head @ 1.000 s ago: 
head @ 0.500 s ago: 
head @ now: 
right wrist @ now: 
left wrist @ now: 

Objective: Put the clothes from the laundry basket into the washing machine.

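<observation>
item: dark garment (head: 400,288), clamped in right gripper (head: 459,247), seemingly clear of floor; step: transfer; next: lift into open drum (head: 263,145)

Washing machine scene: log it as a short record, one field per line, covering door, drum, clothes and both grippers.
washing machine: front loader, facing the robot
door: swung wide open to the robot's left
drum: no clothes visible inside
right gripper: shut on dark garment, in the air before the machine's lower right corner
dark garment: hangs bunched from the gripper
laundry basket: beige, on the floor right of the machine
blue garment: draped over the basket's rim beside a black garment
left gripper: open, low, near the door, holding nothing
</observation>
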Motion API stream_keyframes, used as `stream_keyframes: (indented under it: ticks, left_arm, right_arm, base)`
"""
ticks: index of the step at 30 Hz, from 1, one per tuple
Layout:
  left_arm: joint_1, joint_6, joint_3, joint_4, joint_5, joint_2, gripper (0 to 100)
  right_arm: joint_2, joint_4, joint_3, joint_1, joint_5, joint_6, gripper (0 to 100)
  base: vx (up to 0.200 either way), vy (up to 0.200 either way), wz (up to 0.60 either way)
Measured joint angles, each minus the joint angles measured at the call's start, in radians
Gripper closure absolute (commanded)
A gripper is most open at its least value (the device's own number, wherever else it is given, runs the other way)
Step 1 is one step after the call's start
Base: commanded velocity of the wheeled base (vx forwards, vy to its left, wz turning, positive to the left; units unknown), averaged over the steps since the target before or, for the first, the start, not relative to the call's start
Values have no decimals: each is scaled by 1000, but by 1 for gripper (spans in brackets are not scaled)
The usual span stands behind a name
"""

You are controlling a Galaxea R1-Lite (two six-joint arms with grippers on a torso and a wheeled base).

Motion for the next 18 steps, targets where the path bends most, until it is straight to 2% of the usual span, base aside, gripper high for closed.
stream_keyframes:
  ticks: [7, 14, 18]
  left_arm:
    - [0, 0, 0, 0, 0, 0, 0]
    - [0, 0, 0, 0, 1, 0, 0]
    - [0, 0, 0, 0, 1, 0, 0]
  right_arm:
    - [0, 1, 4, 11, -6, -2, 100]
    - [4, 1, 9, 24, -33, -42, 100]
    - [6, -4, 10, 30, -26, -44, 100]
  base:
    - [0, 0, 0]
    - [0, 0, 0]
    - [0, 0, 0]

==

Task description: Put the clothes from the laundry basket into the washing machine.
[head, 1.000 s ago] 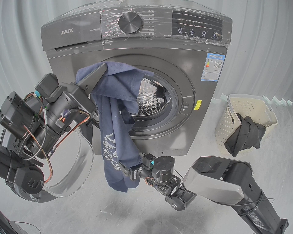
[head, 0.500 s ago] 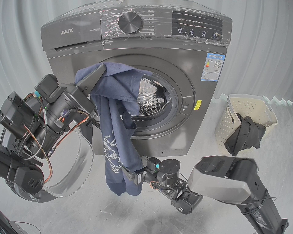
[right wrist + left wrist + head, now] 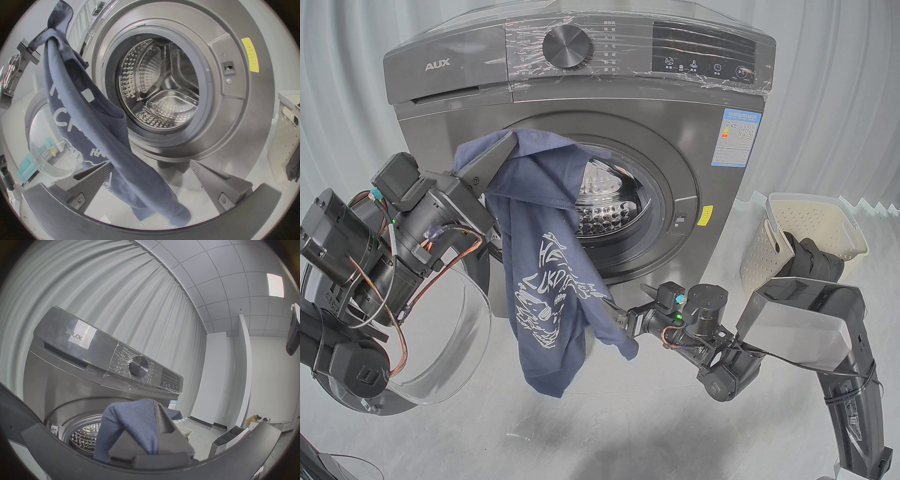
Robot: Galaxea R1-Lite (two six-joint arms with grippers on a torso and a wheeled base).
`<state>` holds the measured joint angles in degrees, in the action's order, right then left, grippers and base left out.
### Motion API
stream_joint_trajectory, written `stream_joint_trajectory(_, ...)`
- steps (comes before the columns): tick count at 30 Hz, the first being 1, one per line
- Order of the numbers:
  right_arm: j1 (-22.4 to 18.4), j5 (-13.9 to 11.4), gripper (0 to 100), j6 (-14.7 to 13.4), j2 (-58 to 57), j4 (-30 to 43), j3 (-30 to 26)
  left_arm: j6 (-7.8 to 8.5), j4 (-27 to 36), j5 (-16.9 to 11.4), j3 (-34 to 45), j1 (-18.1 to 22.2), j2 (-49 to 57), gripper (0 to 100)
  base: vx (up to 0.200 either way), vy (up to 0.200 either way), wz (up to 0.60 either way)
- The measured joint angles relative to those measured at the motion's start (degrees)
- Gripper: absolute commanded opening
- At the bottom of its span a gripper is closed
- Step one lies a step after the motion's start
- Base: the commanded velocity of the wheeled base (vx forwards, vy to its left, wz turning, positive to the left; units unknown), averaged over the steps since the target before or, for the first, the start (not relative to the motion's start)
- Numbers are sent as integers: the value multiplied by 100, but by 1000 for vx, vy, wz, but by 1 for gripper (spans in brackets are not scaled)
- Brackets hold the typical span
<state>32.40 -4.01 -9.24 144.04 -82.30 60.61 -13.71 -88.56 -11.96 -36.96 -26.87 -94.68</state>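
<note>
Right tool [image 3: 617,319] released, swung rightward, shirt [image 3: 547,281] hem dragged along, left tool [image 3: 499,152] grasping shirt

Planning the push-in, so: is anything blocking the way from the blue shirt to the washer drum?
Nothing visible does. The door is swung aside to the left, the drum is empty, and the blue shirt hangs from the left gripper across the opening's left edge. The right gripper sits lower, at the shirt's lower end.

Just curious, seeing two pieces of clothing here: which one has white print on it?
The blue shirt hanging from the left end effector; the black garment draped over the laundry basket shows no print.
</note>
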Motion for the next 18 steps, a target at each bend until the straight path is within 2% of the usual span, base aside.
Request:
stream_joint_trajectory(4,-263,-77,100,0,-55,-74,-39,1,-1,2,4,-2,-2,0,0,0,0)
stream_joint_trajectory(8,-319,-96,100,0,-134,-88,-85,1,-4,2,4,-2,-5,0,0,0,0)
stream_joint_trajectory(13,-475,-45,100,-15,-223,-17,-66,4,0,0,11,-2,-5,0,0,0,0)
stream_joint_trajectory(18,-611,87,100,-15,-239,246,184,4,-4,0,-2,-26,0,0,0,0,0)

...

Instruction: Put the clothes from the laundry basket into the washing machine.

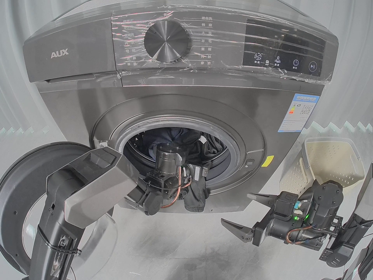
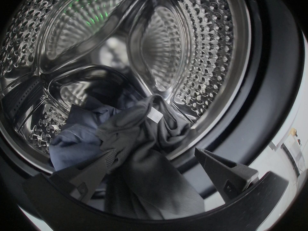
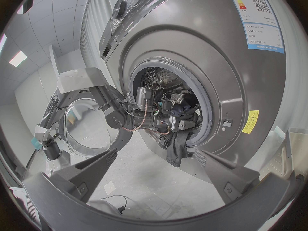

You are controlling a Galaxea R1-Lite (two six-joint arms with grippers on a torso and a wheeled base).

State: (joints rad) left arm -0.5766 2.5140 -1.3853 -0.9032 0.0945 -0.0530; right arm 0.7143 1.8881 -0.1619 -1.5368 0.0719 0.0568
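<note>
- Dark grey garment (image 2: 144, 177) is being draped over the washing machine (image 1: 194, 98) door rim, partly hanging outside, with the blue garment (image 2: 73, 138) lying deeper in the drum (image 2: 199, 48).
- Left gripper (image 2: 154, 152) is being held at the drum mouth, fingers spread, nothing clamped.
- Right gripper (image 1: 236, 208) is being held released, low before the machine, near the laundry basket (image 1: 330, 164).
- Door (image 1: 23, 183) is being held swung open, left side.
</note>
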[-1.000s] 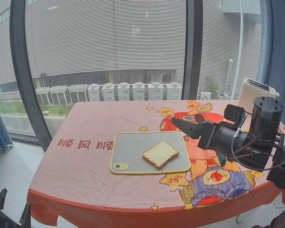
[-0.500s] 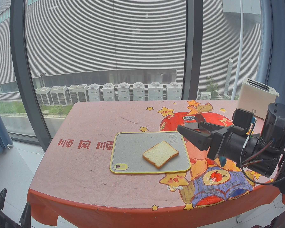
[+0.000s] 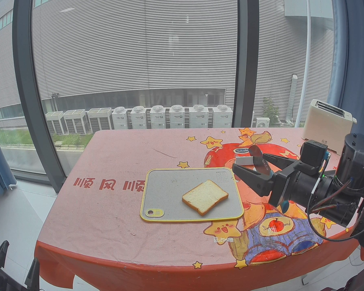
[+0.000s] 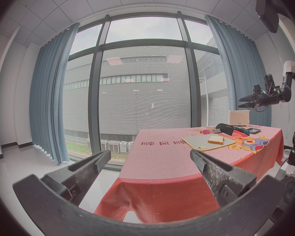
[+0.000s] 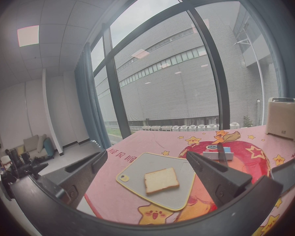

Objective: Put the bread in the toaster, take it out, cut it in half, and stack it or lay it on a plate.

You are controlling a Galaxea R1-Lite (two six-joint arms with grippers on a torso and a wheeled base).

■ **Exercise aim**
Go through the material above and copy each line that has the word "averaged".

■ **Written solution**
Base: commanded velocity of the wheeled base (vx forwards, vy to its left, wz turning, positive to the left; units unknown), averaged over the steps since the target before or, for the first, the start, not relative to the call's start
- Base: the commanded velocity of the wheeled base (vx forwards, vy to its left, wz turning, positive to the left; units unknown), averaged over the steps since the target before or, for the first, the start (not relative to the motion's start)

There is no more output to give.